Odysseo is a grand equine and human spectacle
Stars’ unscripted moments most memorable
Odysseo by Cavalia Where: Big Top, Fort Road and Yellowhead Running: from July 9 to Aug. 10 Tickets: 1-866-999-8111, cavalia.net
The most breathtaking theatrical effect in Odysseo, a magical new equine/acrobat spectacle from the creators of Cavalia, is the way horses and riders come toward you, approaching across vast distances through the mists of time.
The Earth seems to turn at moments like that: Storms gather and lift, twilight darkens the forests of medieval Europe, dawn lights Renaissance pools or red-rock canyons, or the African desert. It’s a lavish multimedia illusion, this dreamy grandscale horse-human odyssey of 5,000 years standing. And what you need to conjure it, apparently, is a lot of, well, everything — including theatrical sophistication, budget and space.
Take the tent: this, my friends, is not exactly camping: Odysseo’s multi-turreted white Big Top, is the world’s largest touring tent, the size of two NFL football fields with a stage large enough to hold a 13-metre mountain or serial sand dunes, and a curved panoramic upstage screen equivalent to three of the paltry IMAX variety.
This is the crazily epic playground for a corps of crack Quebec lighting designers, videographers and projection image-makers with their 18 high-definition 3-D projectors — and cast of 120 performers, divided between two species, whose ancient bond is the whole point of the show. In this relationship, of course, Odysseo, with its international ensemble of 70 gorgeous horses (representing 11 breeds) and 49 gravity-resistant humans, is an heir to Cavalia, which pitched its tent here in 2012. But the massive escalation in scale and forces — a third more horses in a tent fully double the size of its predecessor (with the same 2,000 seats) — means more space for hellfor-leather speed and tricks of long-distance optics and depth perspective.
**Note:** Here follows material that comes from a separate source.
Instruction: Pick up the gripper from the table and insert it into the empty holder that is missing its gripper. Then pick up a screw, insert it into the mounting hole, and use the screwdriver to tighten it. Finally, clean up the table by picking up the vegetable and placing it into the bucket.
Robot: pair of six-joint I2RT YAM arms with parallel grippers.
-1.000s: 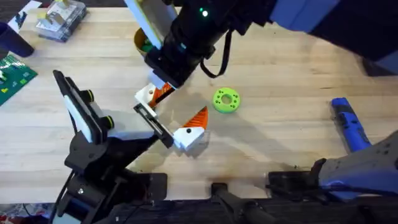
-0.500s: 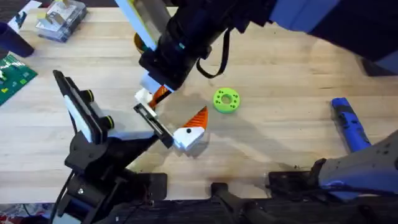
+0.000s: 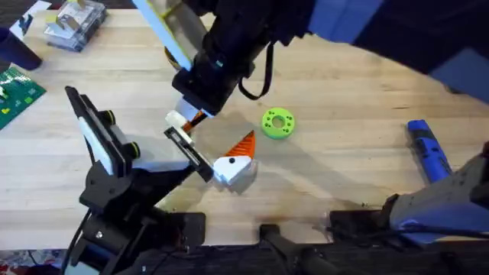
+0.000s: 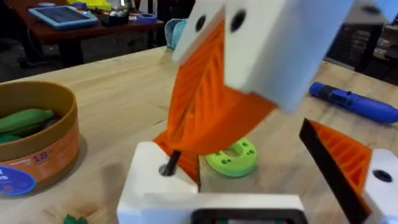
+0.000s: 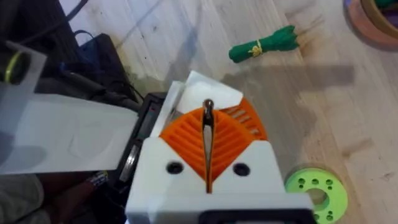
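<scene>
Overhead, the flat black slotted holder bracket (image 3: 189, 150) on its white-and-black stand carries the small white-based, orange-fingered gripper (image 3: 180, 119) at its far end, directly beneath my right gripper (image 3: 197, 105). My ribbed orange pads are pinched tight on a thin dark screw (image 5: 208, 121). Its long axis points straight down, and I judge the tip is already at the mounting hole (image 4: 166, 169).

Right arm reaches across — its tool (image 3: 200, 98) pressed closed.
</scene>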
The performers, fourand two-legged, do seem to emerge from the big wide world, instead of occupying an artful design. One drummer, far off on a hill, comes closer and turns into a percussion production number. One white Arabian noodling in a woodsy clearing, thinking his horse thoughts, turns into a whole ebb and flow of Arabian camaraderie, communing with a delicate-looking human companion (trainer Elise Verdoncq, who whispers or moves her hands in the tiniest gestures).
The marriage of human acrobatics to equine choreography, a bit arbitrary in Cavalia, seems more inventive in Odysseo. In one stunning scene, a full-sized merry-go-round descends from the sky, and the acrobat-riders are delivered to their carousel horses by real ones. After that, the humans attach themselves to the poles upside down, or horizontally, in feats of strength clearly impossible for our species, a witty image of ambiguous artifice. Later, a formal pageant of riders turns into another sort of carousel: whirling trapeze artists attached to silks, propelled by galloping horses.
There is nothing skimpy about Odysseo, either in the conception or the execution. It’s a show with an excellent live band (including a violinist who seems to groove to the music of the spheres), and a sort of tumbling “chorus”: a nine-member team of extremely personable gymnasts, all from the same Guinean village and springy of both body and spirit, catapult off the earthen stage, and each other. They never tire; they can’t seem to stop either smiling or forming human sculptures.
As in Cavalia, there are furiously paced scenes in which horses fly by, with riders clinging upside down to their sides or doing precipitous handstands at crazy angles, or standing atop pairs of them, Roman charioteer-style. For me, the trick-riding scenes, while spectacular in the doing, seem to go on a little too long — or, if you’ve seen Cavalia, perhaps they’re just the most recognizable. The riders beam at us: Look Ma, no hands! The horses gallop at pell-mell speed. Horsepower has always involved speed, and there are only so many ways that can be expressed.
The most transporting and memorable production numbers in the show, created by Quebec’s Normand Latourelle (and directed by Wayne Fowkes), aren’t choreographed at all. They rely instead on the fascinating, unprogrammed allure of the real stars of the show, the horses. In my favourite scene, at the start of Act II, horses gather and mingle onstage. Some are sociable, some not; most are relaxed enough to actually lie down and roll around in the Odysseo dirt.
On the night I caught the show in Calgary, one horse, happy to chill, was loathe to get up; I know how he feels. Gradually, the stage fills with people and horses just running around together. That kind of spontaneity and rapport is an exhilarating sight.
The knockout finale, which starts with the ballet of a single exquisite horse and rider (Omerio and Verdoncq respectively), involves water: a waterfall, a reflecting pool, then a lake that fills the stage. The cast splashes through it at top speed, with a wild joy that speaks to the mysterious, mythical beauty of horses, and their strange and wonderful connection with people. There’s live magic, the best kind, in that.